Word for word, repeat the entries, minus the pictures.

***** Dataset excerpts

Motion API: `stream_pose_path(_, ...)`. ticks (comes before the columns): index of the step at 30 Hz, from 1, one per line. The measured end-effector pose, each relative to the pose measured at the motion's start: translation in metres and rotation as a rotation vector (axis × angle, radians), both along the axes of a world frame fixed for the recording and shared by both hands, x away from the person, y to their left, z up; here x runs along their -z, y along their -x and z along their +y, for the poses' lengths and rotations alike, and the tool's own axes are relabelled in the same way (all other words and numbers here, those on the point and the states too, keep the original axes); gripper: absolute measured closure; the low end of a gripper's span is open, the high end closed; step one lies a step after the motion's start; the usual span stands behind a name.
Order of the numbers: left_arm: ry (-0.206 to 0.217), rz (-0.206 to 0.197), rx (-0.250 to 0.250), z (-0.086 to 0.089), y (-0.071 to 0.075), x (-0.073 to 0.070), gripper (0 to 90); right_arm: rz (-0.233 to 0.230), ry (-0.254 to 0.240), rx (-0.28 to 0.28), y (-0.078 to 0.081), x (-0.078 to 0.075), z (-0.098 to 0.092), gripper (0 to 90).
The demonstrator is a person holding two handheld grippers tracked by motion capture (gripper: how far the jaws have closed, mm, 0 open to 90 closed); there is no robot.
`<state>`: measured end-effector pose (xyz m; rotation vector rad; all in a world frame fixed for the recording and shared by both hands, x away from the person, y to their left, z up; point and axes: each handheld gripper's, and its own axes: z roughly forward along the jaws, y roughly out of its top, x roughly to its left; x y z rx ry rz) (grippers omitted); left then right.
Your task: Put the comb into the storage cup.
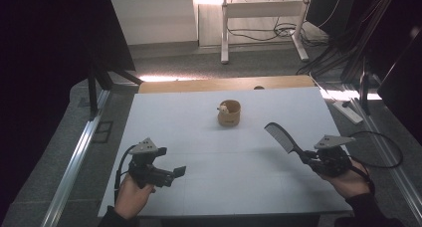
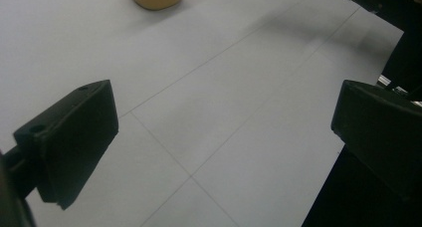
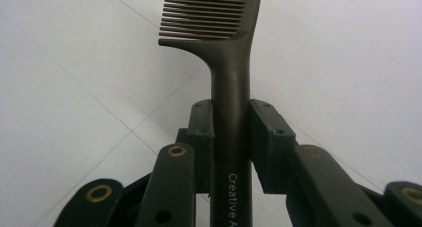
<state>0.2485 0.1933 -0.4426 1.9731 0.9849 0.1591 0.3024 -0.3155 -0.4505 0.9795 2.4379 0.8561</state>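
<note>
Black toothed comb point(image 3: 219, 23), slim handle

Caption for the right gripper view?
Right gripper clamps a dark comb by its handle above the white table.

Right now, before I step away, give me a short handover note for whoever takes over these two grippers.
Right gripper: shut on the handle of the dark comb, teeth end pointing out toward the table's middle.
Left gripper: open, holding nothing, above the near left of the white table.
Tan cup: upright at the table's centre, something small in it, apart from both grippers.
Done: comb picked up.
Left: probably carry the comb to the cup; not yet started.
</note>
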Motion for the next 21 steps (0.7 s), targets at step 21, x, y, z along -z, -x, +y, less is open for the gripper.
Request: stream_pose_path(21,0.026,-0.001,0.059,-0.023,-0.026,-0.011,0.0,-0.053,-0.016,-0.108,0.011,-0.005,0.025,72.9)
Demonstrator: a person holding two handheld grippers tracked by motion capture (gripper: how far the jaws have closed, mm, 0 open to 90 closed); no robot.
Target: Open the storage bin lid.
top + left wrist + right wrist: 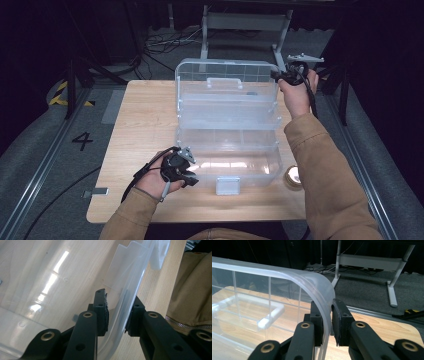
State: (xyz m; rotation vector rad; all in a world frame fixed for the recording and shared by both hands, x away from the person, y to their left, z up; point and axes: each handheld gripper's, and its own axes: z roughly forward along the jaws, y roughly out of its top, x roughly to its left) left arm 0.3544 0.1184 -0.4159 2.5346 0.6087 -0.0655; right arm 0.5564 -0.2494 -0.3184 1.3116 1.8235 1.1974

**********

Output of the task –
Motion API: `stream_pose_path(_, ...)`. ticks (comes before the columns): index of the step at 30 Hz, from 1, one per line. The measured end-effector pose, each relative to the pose measured at the motion's start: translation in metres and rotation as a rotation vector (axis × angle, radians), both along the axes of a world frame fixed for the recording and shared by both hands, x away from the person, y to their left, z up; here x runs along their -z, y along their -x and z along their +y, for the poses' lengths and rotations alike, and the tool's own axes are relabelled in the same way (all other words and numbers here, those on the point and the states too, keep the original axes); gripper: absolute measured closure; the low end of a gripper's span is open, the high end closed; step one lies a step after the motion's start; the usual span stands behind a name.
Order of the numbers: left_arm: ry (-0.206 to 0.217), rz (-0.206 to 0.197), rx (-0.250 to 0.250), z (-0.086 to 0.089), y (-0.071 to 0.075), x (-0.073 to 0.070), gripper (0 to 90); right_arm: rz (-0.233 to 0.230), ry (-0.254 to 0.240), rx (-0.28 to 0.28), y (-0.078 to 0.081), x (-0.078 to 0.075), z (-0.098 to 0.092), gripper (0 to 90).
The demonstrator is a person holding two handheld grippers tracked by motion capture (gripper: how far the jaws have closed, mm, 0 open to 90 closed); there is no robot.
`<state>`: measured end-effector pose (xyz m; rotation vector rad; all in a world frame fixed for the recording and shared by both hands, x away from the person, y to their left, z up; point and axes: each handheld gripper's, and its own axes: z roughly forward along the jaws, y roughly out of its top, x roughly to its left; x y z rx ry rz) (grippers omitted); left then right.
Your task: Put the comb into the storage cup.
<state>0.2485 0.1933 -0.4426 1.9731 0.9849 0.1591 0.3024 -0.3155 -0.4505 0.9795 2.4379 0.8561</state>
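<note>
Black toothed comb point(image 3: 219, 23), slim handle

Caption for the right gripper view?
Right gripper clamps a dark comb by its handle above the white table.

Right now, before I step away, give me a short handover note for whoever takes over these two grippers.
Right gripper: shut on the handle of the dark comb, teeth end pointing out toward the table's middle.
Left gripper: open, holding nothing, above the near left of the white table.
Tan cup: upright at the table's centre, something small in it, apart from both grippers.
Done: comb picked up.
Left: probably carry the comb to the cup; not yet started.
</note>
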Motion for the next 21 steps (0.7 s), targets at step 21, x, y, z along -z, -x, +y, less is open for the gripper.
Request: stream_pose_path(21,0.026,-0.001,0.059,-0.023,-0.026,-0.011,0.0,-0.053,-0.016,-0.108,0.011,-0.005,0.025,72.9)
Demonstrator: a person holding two handheld grippers tracked by motion capture (gripper: how far the jaws have closed, mm, 0 open to 90 closed); no robot.
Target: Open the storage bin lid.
top + left wrist + right wrist: 
State: (xyz m; rotation vector rad; all in a world frame fixed for the recording and shared by both hands, x away from the person, y to their left, z up; point and axes: each handheld gripper's, and its own axes: z roughly forward along the jaws, y roughly out of its top, x roughly to its left) left arm 0.3544 0.1184 -0.4159 2.5346 0.6087 -0.0655; right arm 0.5564 -0.2494 -0.3184 1.3116 1.8235 1.1974

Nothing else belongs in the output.